COGs are not a new format. They sit inside existing file formats, Markdown, HTML, PDF, YAML, XMP for media, sidecars for binaries. They travel with the file. They require no new runtime, no proprietary tooling, no installation.
Beyond the web
The web.dev guide is a useful prompt for any web team. But the content most enterprises rely on sits mostly off the web, inside content management systems, intranets, document management systems, regulatory archives, manufacturing databases, video libraries, podcast feeds, image asset banks, and dataset stores.
Machine Experience (MX) extends the discipline the web.dev guide describes to all of those surfaces. The question it asks is the same one Google is asking about web pages: can any machine that reads this understand what it means, who made it, and what it is allowed to do?
For most enterprise file-data today, the answer is no.

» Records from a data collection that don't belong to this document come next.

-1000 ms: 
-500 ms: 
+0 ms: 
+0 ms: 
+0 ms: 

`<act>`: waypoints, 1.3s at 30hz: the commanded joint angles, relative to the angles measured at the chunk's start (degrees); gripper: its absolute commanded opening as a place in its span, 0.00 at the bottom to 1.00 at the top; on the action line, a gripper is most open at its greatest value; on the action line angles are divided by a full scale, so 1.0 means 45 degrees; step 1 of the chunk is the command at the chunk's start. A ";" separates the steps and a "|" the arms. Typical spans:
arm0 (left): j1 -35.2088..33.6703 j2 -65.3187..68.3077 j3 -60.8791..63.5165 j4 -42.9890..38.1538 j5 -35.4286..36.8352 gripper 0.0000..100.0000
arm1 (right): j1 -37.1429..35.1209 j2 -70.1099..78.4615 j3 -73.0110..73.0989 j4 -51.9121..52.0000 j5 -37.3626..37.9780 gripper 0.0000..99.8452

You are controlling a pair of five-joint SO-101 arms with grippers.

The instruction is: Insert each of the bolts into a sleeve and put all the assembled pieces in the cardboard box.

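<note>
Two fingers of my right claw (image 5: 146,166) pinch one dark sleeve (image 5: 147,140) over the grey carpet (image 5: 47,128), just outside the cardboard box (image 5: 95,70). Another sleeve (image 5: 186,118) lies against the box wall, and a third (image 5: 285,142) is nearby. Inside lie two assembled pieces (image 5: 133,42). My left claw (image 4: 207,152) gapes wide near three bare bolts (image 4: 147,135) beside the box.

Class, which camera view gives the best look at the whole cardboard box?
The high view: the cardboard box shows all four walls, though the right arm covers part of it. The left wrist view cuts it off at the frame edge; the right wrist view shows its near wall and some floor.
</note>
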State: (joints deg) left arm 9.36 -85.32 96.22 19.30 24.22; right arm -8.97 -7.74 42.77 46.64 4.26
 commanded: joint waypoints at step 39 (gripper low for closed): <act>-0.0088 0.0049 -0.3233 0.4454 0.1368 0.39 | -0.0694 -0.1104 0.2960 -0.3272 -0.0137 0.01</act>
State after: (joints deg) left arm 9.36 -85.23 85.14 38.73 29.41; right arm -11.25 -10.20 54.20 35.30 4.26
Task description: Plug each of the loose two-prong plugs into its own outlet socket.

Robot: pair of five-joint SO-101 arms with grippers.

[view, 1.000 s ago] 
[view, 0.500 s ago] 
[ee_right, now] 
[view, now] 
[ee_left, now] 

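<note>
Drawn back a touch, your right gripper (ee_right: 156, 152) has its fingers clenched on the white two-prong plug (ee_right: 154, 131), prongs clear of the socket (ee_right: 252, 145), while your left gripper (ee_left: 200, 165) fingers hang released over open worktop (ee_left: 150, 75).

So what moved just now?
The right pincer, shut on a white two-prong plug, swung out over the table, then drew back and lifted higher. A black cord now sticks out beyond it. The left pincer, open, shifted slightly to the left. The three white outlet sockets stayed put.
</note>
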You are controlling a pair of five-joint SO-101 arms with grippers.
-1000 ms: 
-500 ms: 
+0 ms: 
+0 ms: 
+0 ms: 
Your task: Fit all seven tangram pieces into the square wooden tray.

What this means for your content
If you are responsible for content or web experience, the web.dev guide is worth reading. After you have read it, ask a harder question: what happens when an AI agent reads your file-data, not your web pages? The training video your customer success team recorded last quarter. The PDF datasheet your sales team emails out. The podcast episodes your CEO records. The diagrams in your engineering wiki. The dataset your finance team publishes. Each of those is a file an agent will eventually read in isolation, away from the surrounding context that gave it meaning.
Your contracts, your product documentation, your policy files, your service specifications, your training videos, your podcast briefings, your image libraries, do they declare their own identity? Do they carry provenance? Do they specify what an agent is allowed to do with them?
If not, agents will guess. Sometimes they will guess correctly. Often they will not.
COGs are the infrastructure for file-data that does not leave machines to guess. They are governed openly at tg.community as a community standard, no single vendor, no licensing, no proprietary runtime.
The web.dev guide describes what good looks like on a web page. COGs describe what good looks like in any file-data, a video, a podcast, a PDF, an image, a web page, anywhere it travels. The web is just the start.